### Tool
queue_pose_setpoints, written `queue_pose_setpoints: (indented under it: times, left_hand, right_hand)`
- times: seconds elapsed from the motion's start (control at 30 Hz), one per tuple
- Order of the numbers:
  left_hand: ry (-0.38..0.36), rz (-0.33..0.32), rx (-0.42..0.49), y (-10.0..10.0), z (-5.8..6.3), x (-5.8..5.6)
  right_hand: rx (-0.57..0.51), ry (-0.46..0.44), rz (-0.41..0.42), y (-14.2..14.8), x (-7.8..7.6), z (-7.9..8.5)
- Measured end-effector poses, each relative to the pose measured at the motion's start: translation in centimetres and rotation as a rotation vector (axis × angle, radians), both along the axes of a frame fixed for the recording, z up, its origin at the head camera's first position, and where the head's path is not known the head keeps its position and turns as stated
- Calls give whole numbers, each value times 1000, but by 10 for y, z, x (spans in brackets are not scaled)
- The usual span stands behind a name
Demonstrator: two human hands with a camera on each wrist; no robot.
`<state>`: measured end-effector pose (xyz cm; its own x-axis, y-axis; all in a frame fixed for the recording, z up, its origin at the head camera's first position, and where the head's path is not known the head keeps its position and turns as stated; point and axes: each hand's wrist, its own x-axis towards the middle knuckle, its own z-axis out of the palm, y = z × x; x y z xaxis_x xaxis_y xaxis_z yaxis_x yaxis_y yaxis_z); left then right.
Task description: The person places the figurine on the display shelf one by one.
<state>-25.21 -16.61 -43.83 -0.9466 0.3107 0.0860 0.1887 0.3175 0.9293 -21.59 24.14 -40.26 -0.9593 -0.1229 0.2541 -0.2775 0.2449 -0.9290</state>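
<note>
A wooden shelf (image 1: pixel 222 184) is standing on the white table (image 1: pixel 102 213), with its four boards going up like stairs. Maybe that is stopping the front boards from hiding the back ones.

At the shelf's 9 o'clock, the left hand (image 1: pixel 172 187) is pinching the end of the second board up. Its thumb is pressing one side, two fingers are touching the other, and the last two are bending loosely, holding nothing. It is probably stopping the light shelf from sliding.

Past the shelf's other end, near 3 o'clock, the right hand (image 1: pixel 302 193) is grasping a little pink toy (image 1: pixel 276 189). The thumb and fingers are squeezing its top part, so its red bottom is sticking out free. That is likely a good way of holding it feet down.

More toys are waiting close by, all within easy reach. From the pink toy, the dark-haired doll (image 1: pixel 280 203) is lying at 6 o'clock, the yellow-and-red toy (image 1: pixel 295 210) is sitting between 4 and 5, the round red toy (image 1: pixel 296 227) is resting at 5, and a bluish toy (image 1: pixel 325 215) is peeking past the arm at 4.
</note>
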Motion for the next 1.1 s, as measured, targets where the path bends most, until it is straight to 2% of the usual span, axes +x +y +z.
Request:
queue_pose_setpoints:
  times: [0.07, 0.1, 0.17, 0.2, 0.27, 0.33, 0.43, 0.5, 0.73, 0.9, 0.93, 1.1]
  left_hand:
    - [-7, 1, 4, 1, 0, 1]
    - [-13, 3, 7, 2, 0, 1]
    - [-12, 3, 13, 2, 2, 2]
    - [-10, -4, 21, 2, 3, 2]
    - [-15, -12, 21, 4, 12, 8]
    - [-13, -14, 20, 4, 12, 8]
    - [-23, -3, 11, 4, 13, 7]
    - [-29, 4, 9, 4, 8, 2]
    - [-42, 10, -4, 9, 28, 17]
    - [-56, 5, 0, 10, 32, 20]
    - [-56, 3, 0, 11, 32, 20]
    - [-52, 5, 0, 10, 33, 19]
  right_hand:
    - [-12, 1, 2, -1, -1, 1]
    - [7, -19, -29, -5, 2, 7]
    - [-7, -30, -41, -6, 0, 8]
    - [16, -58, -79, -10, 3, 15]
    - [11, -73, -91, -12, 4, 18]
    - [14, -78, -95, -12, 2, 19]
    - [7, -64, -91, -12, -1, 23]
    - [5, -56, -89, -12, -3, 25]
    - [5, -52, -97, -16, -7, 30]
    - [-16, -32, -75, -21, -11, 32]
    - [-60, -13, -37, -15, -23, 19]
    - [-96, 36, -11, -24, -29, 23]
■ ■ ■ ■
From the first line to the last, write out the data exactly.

### Tool
queue_pose_setpoints, written `queue_pose_setpoints: (indented under it: times, left_hand, right_hand)`
- times: seconds elapsed from the motion's start (control at 30 Hz), one per tuple
- Order of the numbers:
  left_hand: ry (-0.38..0.36), rz (-0.33..0.32), rx (-0.42..0.49), y (-10.0..10.0), z (-5.8..6.3), x (-5.8..5.6)
  right_hand: rx (-0.57..0.51), ry (-0.46..0.44), rz (-0.41..0.42), y (-14.2..14.8), x (-7.8..7.6), z (-7.9..8.5)
- Measured end-effector poses, each relative to the pose measured at the motion's start: translation in centimetres and rotation as a rotation vector (axis × angle, radians), both along the axes of a frame fixed for the recording, z up, its origin at the head camera's first position, and where the head's path is not known the head keeps its position and turns as stated
- Calls give whole numbers, each value times 1000, but by 10 for y, z, x (spans in brackets are not scaled)
- The usual span stands behind a name
Demonstrator: two human hands with a camera on each wrist; no robot.
`<state>`: measured end-effector pose (xyz cm; its own x-axis, y-axis; all in a frame fixed for the recording, z up, its origin at the head camera's first position, and where the head's path is not known the head keeps its position and turns as stated; point and axes: each hand's wrist, its own x-axis towards the middle knuckle, its own z-axis out of the palm, y = z × x; x y z xaxis_x xaxis_y xaxis_z yaxis_x yaxis_y yaxis_z); left then right.
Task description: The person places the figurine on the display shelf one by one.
<state>-25.21 -16.61 -43.83 -0.9466 0.3107 0.0860 0.1887 0.3175 0.9293 -21.59 24.14 -40.26 -0.9593 -0.1229 0.2541 -0.2775 0.2449 -0.9290</state>
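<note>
A wooden shelf (image 1: pixel 222 184) is standing on the white table (image 1: pixel 102 213), with its four boards going up like stairs. Maybe that is stopping the front boards from hiding the back ones.

At the shelf's 9 o'clock, the left hand (image 1: pixel 172 187) is pinching the end of the second board up. Its thumb is pressing one side, two fingers are touching the other, and the last two are bending loosely, holding nothing. It is probably stopping the light shelf from sliding.

Past the shelf's other end, near 3 o'clock, the right hand (image 1: pixel 302 193) is grasping a little pink toy (image 1: pixel 276 189). The thumb and fingers are squeezing its top part, so its red bottom is sticking out free. That is likely a good way of holding it feet down.

More toys are waiting close by, all within easy reach. From the pink toy, the dark-haired doll (image 1: pixel 280 203) is lying at 6 o'clock, the yellow-and-red toy (image 1: pixel 295 210) is sitting between 4 and 5, the round red toy (image 1: pixel 296 227) is resting at 5, and a bluish toy (image 1: pixel 325 215) is peeking past the arm at 4.
</note>
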Motion for the next 1.1 s, as measured, targets where the path bends most, until it is straight to 2% of the usual span, axes +x +y +z.
Request:
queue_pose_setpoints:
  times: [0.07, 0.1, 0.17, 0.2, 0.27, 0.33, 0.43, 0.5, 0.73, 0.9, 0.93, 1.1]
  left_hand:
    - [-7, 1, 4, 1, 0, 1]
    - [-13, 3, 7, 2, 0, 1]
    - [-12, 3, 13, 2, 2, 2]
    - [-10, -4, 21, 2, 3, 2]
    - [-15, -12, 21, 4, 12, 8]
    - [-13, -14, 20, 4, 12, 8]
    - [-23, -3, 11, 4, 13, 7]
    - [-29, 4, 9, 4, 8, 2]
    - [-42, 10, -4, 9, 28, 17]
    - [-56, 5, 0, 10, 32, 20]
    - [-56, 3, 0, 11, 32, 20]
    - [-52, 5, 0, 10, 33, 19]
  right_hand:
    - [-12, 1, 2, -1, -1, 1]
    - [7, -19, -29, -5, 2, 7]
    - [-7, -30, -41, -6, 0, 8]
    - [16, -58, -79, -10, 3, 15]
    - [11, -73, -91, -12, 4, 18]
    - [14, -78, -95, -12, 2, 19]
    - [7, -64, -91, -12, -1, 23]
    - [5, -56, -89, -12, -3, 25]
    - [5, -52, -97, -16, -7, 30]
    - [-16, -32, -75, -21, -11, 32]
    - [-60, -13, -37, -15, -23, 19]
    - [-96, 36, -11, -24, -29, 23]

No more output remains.